Instruction for the entries that follow: retype exactly the lines from the line with "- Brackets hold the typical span" to the line with "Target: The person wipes", both included, and omit all others.

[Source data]
+++
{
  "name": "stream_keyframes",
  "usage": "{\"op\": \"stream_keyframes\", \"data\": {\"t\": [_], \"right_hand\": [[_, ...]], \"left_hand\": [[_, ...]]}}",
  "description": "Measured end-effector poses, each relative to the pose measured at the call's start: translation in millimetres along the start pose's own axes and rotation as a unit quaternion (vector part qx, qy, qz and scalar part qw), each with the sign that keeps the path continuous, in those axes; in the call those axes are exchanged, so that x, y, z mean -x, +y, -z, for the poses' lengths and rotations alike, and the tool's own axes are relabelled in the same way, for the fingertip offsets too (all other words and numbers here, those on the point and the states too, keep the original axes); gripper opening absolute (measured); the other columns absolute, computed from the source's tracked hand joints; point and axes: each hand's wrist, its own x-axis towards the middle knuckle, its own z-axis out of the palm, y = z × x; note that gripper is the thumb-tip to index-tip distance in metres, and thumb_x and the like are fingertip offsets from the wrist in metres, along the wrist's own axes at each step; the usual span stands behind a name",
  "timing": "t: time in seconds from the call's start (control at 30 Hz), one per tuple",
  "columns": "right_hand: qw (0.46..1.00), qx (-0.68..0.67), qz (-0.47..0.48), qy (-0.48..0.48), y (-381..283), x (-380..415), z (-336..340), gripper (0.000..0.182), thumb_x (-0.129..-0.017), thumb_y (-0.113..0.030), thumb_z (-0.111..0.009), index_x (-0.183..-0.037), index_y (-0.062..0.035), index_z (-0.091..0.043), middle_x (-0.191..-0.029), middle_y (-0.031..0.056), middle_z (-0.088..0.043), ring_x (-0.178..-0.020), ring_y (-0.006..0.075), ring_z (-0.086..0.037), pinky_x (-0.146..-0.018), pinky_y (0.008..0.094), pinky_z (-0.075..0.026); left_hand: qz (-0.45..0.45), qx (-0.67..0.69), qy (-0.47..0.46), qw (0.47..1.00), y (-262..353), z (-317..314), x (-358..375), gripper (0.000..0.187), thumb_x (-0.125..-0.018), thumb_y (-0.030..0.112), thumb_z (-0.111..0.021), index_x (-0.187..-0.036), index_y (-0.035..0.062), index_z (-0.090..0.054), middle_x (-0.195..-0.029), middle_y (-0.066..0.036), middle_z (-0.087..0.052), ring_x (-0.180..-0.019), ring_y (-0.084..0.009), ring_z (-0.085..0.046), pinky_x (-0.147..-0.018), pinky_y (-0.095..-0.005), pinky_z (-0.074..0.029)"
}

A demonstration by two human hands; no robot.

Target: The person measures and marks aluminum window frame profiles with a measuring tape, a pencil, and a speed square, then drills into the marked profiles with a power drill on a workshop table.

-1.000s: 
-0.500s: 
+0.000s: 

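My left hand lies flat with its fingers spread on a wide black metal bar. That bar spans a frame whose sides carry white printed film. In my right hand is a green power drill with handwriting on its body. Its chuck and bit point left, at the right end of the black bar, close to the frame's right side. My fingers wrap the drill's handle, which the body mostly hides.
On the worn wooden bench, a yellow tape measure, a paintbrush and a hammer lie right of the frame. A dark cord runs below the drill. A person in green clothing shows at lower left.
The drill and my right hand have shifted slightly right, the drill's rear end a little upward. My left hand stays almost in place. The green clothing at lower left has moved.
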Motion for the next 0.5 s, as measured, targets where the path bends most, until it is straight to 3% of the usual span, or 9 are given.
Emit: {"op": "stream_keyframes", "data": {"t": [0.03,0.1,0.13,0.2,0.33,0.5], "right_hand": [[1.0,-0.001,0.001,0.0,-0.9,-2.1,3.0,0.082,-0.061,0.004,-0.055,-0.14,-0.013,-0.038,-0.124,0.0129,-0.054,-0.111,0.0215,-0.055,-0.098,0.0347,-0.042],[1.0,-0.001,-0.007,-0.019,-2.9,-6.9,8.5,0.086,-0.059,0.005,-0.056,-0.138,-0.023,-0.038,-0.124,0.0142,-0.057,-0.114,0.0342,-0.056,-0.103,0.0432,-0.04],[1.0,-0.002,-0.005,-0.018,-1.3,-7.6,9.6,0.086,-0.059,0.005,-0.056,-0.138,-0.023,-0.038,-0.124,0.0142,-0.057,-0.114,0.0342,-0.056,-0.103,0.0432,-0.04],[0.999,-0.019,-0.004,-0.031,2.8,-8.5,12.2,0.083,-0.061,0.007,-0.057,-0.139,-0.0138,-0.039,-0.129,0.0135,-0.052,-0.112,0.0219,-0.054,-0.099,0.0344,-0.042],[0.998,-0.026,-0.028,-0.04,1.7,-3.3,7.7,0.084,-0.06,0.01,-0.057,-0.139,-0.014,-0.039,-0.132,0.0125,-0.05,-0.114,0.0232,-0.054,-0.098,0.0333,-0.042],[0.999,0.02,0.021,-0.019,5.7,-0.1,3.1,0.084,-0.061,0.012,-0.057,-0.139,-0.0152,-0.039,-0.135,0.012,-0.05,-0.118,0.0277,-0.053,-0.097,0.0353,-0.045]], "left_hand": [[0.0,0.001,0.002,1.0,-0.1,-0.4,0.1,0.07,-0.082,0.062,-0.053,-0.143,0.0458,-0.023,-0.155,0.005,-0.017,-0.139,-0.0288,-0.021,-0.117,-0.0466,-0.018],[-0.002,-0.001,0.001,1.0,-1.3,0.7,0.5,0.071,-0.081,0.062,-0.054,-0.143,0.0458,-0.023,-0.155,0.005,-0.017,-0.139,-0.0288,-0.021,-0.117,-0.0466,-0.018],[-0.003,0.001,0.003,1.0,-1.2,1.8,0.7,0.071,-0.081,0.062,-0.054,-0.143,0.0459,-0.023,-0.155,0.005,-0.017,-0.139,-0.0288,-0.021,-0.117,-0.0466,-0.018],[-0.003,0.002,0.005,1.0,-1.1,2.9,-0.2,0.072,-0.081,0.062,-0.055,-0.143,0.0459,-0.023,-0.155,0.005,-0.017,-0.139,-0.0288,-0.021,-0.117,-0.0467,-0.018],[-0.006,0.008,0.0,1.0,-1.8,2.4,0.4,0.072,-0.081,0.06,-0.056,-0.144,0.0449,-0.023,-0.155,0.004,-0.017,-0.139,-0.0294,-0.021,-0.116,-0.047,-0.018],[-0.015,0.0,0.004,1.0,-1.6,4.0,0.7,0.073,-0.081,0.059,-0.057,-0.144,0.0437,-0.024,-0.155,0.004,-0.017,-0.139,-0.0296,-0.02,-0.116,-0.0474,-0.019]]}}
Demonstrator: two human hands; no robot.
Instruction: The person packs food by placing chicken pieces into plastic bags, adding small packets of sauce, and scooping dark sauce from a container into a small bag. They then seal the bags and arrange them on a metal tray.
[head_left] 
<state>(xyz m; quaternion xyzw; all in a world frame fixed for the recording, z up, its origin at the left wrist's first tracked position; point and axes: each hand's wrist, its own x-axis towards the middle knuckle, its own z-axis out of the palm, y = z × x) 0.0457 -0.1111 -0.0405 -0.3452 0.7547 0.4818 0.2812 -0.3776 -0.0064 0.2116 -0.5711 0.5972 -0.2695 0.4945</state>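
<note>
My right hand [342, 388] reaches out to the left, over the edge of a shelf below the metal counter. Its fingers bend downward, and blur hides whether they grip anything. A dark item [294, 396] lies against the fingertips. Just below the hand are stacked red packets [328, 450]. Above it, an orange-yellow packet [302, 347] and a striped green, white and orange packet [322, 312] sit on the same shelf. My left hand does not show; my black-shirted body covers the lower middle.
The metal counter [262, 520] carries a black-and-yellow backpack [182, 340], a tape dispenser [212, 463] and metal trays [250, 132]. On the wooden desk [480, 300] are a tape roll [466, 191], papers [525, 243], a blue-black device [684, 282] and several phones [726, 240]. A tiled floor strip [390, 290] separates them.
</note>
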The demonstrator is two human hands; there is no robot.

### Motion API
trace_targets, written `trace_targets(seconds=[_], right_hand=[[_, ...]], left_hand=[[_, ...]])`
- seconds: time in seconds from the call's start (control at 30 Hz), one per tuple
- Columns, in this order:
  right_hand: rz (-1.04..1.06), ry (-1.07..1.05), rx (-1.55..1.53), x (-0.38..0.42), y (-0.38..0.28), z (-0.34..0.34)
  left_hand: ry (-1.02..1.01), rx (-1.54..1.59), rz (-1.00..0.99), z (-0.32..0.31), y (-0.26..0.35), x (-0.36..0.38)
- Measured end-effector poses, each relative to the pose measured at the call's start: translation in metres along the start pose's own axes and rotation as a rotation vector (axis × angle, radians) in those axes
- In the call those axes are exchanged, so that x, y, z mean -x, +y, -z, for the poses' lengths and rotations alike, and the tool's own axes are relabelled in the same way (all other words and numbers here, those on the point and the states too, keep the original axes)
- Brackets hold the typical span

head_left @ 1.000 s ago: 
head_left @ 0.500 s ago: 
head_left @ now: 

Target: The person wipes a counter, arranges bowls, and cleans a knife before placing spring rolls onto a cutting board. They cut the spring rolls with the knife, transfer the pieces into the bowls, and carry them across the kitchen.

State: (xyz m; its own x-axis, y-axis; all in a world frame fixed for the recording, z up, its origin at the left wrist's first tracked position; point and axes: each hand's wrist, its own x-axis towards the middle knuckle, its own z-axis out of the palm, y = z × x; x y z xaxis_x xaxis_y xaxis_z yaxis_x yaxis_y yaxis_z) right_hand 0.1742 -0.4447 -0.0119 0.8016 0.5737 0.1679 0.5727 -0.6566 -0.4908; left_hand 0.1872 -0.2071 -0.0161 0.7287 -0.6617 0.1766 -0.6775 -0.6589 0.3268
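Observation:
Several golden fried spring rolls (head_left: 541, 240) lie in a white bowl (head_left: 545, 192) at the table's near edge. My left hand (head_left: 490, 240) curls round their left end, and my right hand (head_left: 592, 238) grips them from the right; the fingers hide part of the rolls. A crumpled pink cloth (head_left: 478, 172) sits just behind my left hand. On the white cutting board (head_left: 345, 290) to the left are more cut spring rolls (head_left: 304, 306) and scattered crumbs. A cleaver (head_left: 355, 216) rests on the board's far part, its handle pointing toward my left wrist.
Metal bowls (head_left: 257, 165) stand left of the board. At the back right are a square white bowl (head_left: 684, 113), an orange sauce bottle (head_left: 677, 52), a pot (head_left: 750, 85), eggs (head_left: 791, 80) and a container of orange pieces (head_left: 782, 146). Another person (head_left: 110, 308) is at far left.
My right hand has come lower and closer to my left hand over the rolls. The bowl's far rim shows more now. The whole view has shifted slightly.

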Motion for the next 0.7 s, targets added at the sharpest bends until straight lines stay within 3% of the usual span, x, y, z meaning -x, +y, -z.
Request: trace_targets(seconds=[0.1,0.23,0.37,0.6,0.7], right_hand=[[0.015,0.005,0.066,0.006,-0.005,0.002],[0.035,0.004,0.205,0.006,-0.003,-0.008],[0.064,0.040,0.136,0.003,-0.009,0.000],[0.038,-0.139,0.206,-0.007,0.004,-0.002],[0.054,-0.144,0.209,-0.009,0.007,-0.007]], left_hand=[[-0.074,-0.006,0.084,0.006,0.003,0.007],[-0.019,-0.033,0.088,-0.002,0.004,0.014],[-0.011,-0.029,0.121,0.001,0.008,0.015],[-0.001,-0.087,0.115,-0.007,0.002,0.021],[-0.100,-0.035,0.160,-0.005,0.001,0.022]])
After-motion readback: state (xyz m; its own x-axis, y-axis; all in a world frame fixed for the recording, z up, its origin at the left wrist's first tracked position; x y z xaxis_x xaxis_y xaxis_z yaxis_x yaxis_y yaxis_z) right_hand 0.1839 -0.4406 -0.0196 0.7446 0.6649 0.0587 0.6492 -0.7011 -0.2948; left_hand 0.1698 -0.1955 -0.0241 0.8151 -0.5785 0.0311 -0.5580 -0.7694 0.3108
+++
### RESPONSE AREA
- Brackets hold the typical span

head_left @ 1.000 s ago: 
head_left @ 0.500 s ago: 
head_left @ now: 

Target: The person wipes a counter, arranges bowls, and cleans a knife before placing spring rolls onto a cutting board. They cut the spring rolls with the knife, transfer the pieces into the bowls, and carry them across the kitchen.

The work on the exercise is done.